Studies of growth suppression with inhaled2 and intranasal3,4 steroids have shown conflicting results. Many of the studies have been hampered by poor design, insufficient follow-up (generally one year or less), poorly standardised measurement techniques and difficulties in predicting adult height.
Nevertheless, in 1998 the United States Food and Drug Administration (FDA) recommended class labelling about growth suppression on all intranasal and inhaled corticosteroid products in the adverse reactions and precautions sections of the data sheets.5 This change reflected studies that showed a reduction in growth velocity in spite of the absence of hypothalamic-pituitary axis suppression (usually measured by the short ACTH stimulation test). Advice was given to use the lowest effective dose, consider risk versus benefit, and monitor growth of paediatric patients.
Two long-term controlled studies6,7 of inhaled budesonide in children with asthma were published in 2000 (treatment durations averaging four and nine years, respectively). Both studies demonstrated a reduction in growth in the inhaled steroid groups of approximately 1cm, predominantly in the first year of treatment. However, as treatment continued, the growth rates approached that of the controls such that children were expected to attain6, or attained7, their projected or target adult height. Agertoft and Pederson7 found that the initial growth retardation was significantly correlated with younger age (p=0.04).
Further research is needed to quantify the effects of inhaled/intranasal corticosteroids on growth in children to determine whether some patients are more sensitive to these effects. Additionally, more needs to be known about whether the use of inhaled/intranasal corticosteroids at certain ages has a greater impact on growth retardation.
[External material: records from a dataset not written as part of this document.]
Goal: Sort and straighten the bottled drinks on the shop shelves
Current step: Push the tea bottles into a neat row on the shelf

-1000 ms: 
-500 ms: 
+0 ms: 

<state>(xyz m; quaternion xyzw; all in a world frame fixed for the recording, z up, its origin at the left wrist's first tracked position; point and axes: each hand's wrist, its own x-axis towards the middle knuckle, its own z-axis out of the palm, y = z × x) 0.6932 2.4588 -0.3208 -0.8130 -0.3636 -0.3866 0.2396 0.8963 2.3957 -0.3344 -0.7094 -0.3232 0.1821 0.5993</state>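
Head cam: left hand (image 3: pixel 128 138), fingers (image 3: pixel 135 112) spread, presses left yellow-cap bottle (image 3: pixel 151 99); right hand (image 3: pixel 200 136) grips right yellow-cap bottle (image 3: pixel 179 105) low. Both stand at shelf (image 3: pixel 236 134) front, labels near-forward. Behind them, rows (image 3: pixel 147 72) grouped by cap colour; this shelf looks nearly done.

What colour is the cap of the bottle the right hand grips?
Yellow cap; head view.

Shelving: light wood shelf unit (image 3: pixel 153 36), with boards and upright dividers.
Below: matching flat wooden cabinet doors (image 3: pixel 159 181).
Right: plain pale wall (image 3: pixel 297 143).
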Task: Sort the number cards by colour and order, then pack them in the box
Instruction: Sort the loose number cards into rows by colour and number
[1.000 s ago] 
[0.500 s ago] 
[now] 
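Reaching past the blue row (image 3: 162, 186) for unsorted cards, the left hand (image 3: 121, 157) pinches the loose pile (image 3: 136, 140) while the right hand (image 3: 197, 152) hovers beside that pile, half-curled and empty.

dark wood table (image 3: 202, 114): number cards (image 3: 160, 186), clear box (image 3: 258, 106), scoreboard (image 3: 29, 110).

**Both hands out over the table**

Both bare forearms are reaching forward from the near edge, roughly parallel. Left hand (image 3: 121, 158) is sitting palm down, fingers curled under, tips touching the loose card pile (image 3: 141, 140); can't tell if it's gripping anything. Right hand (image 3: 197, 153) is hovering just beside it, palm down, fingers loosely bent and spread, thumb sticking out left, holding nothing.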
The Medicines Adverse Reactions Committee (MARC) advises prescribers that growth inhibition and other systemic effects8 may occur in children treated with these medicines. In addition, be aware of the cumulative effect of co-prescribing various dose forms of corticosteroids (inhaled, intranasal, oral and topical preparations).
The MARC recommends that the risks and benefits be considered before prescribing inhaled or intranasal corticosteroids to children. It is important to use the lowest effective dose but to balance this against adequate management of chronic conditions such as asthma, as poor control of these can themselves cause growth retardation. If despite these measures, growth suppression still occurs then treatment with medicines other than corticosteroids should be considered.
If prescribers wish to monitor growth rate in children (e.g. those on long-term corticosteroid treatment or using several dose forms of corticosteroids), this can be recorded on growth charts. Ask your local paediatrician which charts they use, or obtain them from the internet.9 Measurement of growth rate needs to be done at intervals by the same person using the same equipment and technique each time.